* [How to complete this task] Copying exactly, give the lines in the material below from the one with "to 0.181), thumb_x" to the one with "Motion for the", ends included, and nothing besides.

* [Raw data]
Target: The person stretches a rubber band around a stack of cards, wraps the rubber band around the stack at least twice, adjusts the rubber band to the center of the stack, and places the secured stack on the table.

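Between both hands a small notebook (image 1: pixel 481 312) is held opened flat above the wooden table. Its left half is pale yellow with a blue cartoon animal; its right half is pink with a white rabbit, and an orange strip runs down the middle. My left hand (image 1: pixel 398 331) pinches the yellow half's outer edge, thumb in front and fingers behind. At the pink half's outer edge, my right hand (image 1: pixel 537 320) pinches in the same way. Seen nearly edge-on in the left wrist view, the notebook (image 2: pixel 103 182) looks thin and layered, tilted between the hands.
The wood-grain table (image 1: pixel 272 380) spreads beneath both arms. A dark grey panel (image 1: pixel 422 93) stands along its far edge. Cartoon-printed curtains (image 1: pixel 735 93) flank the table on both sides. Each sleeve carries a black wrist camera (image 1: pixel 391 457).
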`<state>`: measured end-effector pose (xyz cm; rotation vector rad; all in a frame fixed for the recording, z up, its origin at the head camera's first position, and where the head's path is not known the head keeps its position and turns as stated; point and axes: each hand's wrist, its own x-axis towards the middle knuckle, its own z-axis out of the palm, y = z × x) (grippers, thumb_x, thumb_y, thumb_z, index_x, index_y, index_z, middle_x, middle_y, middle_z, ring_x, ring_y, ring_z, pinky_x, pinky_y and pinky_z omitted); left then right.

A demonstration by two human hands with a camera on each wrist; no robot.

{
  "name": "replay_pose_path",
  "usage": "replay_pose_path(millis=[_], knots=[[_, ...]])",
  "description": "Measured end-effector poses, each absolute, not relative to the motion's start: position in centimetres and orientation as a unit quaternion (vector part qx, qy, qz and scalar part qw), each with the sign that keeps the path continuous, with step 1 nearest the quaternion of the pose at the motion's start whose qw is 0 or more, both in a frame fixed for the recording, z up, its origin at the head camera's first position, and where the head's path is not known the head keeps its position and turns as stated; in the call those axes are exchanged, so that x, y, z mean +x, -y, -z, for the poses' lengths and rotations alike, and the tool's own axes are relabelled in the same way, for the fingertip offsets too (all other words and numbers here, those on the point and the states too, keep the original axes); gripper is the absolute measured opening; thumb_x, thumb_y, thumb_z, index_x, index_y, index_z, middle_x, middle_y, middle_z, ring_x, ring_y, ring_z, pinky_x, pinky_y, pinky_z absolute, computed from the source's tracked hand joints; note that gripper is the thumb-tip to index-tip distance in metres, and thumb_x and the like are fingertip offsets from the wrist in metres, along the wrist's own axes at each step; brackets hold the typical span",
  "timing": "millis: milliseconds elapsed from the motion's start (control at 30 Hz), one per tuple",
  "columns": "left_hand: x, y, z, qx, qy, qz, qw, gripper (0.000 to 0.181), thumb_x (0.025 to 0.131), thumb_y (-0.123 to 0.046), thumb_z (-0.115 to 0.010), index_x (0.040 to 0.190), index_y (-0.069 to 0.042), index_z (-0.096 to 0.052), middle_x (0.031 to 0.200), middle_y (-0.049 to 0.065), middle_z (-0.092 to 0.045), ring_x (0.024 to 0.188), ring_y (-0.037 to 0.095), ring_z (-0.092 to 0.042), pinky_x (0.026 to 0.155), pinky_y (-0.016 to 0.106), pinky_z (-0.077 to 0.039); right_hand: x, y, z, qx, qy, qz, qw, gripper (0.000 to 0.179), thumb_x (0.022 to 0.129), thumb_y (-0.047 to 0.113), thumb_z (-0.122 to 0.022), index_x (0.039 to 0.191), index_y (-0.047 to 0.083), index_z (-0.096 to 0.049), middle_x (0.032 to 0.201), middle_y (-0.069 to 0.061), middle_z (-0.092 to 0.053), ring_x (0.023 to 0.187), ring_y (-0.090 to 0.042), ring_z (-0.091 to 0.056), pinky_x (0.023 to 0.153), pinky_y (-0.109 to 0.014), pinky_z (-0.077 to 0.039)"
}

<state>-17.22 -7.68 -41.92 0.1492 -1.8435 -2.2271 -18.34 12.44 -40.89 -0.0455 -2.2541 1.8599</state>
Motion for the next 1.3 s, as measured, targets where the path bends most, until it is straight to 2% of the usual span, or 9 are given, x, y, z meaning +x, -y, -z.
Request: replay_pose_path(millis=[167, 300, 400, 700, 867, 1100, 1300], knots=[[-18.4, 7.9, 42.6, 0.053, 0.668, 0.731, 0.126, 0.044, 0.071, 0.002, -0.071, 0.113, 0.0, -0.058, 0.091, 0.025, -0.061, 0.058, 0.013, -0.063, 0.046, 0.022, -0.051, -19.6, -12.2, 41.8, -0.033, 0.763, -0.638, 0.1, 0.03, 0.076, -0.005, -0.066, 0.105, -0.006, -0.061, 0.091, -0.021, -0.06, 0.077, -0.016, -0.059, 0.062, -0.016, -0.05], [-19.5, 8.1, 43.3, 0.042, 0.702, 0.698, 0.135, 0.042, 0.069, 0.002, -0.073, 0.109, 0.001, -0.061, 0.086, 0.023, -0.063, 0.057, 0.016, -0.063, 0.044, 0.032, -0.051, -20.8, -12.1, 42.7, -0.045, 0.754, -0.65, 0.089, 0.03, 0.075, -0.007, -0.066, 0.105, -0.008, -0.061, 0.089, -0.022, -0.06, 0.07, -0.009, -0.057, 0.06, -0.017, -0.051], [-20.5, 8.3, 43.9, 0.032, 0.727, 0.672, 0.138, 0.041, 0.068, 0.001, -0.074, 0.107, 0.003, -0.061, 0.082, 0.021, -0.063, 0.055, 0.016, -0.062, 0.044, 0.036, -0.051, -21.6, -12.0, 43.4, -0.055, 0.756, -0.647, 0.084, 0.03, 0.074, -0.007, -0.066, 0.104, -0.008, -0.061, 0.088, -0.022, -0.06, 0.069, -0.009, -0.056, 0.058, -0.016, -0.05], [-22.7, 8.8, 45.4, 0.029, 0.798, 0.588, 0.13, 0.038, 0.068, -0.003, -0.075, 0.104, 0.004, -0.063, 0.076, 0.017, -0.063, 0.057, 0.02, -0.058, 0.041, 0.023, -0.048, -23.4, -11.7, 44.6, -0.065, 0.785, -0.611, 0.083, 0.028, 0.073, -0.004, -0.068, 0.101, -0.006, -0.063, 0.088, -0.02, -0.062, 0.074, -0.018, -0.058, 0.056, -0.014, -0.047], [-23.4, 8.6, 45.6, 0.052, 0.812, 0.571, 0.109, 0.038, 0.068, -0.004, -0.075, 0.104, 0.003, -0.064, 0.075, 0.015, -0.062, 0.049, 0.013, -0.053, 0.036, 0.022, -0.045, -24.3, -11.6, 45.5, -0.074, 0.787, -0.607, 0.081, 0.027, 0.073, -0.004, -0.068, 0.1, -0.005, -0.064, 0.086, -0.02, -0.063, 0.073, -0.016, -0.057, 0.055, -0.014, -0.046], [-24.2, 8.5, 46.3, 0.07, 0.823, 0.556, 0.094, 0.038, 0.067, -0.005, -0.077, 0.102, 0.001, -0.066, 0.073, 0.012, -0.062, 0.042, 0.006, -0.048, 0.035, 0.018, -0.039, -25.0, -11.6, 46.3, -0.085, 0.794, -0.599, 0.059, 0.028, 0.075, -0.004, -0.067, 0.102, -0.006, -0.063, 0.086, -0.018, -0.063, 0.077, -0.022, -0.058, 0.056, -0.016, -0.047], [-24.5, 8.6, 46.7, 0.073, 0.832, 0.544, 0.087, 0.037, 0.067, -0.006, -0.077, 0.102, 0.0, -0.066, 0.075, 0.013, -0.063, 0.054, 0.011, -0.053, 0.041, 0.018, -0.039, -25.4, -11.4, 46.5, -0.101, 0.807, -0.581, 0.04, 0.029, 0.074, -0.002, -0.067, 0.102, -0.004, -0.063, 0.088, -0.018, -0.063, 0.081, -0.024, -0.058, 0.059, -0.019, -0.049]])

* [Response below]
  "columns": "left_hand: x, y, z, qx, qy, qz, qw, gripper (0.000 to 0.181), thumb_x (0.025 to 0.131), thumb_y (-0.123 to 0.046), thumb_z (-0.115 to 0.010), index_x (0.040 to 0.190), index_y (-0.069 to 0.042), index_z (-0.096 to 0.052), middle_x (0.031 to 0.200), middle_y (-0.049 to 0.065), middle_z (-0.092 to 0.045), ring_x (0.024 to 0.188), ring_y (-0.037 to 0.095), ring_z (-0.092 to 0.042), pinky_x (0.026 to 0.155), pinky_y (-0.016 to 0.106), pinky_z (-0.077 to 0.039); right_hand: x, y, z, qx, qy, qz, qw, gripper (0.000 to 0.179), thumb_x (0.022 to 0.129), thumb_y (-0.047 to 0.113), thumb_z (-0.122 to 0.022), index_x (0.039 to 0.191), index_y (-0.047 to 0.083), index_z (-0.096 to 0.049), middle_x (0.032 to 0.201), middle_y (-0.069 to 0.061), middle_z (-0.092 to 0.053), ring_x (0.023 to 0.187), ring_y (-0.090 to 0.042), ring_z (-0.091 to 0.056), pinky_x (0.023 to 0.153), pinky_y (-0.109 to 0.014), pinky_z (-0.077 to 0.039)"
}

<state>-17.22 -7.68 -41.92 0.1492 -1.8435 -2.2271 -18.34 12.44 -40.89 -0.0455 -2.2541 1.8599</state>
Motion for the next 1.3 s, as measured, targets where the path bends most, until it is straight to 2% of the usual span, or 9 are given, x, y, z meaning +x, -y, -z.

No more output is needed here.